- Born: May 23, 1888 Chestnut Hill, Philadelphia, U.S.
- Died: March 26, 1968 (aged 79) West New Brighton, Staten Island, New York, U.S.
- Occupation: Author, journalist, gastronomy expert and critic
- Notable works: Knife and Fork in New York, A Perfect Fool, Bizarre, Portugal for Two
- Notable awards: Ordem de Cristo (Portugal)

= Alexander Lawton Mackall =

American journalist

Alexander Lawton Mackall (May 23, 1888 – March 26, 1968) was an author, journalist and gastronomy expert and critic.

He was the editor of several New York City magazines and the author of the renowned restaurant guide Knife and Fork in New York (1948), a precursor of the Zagat's Survey. He had a strong connection to the Portuguese culture, being made an official of the Ordem de Cristo, a Portuguese honorific order that distinguishes personalities in the field of culture.
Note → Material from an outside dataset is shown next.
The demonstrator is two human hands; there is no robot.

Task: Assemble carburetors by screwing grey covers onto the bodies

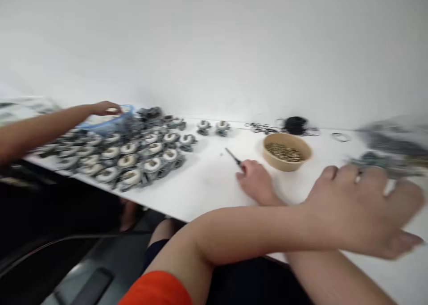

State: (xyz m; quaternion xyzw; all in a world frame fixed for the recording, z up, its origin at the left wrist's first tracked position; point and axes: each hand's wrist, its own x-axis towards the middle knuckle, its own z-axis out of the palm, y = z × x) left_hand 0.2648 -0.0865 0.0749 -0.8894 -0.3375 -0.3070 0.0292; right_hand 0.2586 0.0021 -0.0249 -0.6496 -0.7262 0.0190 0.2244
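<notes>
My left arm crosses over my right arm. My left hand (364, 211) hangs above the right side of the white table, blurred, its fingers apart and nothing visible in it. Close beyond it lie grey parts (371, 160). In the middle, my right hand (256, 180) rests near the tabletop, closed around a thin dark pointed tool (233, 156). A tan bowl (284, 164) beside it holds many small brass-coloured pieces (283, 152).
Many grey parts with white rings (130, 177) cover the table's left, and two similar ones stand at the back. Black rings (296, 125) lie by the wall. Another person's hand (105, 108) reaches into a blue-rimmed container (100, 125). Plastic bags (397, 138) lie far right.
</notes>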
Through The Lawton Mackall Foundation, incorporated in New York, he instituted a monetary prize to be awarded to the best students of a selected set of high schools in Portugal.

Mackall was the brother of historian Leonard Mackall and painter Corinne Melchers.

==Main works==
- A Perfect Fool, Everybody's Magazine, August 1925
- Bizarre (illustrated by Lauren Stout), Lieber & Lewis, New York, 1922.
- Black Jitney, The Century, March 1916
- Broadway's Poet Laureate, Everybody's Magazine, Janeiro 1926
- Clair de Loony, Zest, Janeiro 1927
- Hum and Grow Rich, Colliers, June 20, 1925
- Knife and Fork in New York, Doubleday, New York, 1949;
- Light Breakfast, The Century, April 1916
- Poodle Oodle of Doodle Farm (with Ruth Mackall);
- Portugal for Two, 1931;
- Scrambled Eggs, Stewart & Kidd Company, Cincinnati, 1920;
- Scrambled Eggs, The Smart Set, June 1915
- The Creeping Fingers, The Century, October 1915
- The Man with the Hose, The Century, September 1915
- The Night of the Fleece, The Century, August 1915
- The Restaurateur's Handbook (with Charles A. Faissole), 1938.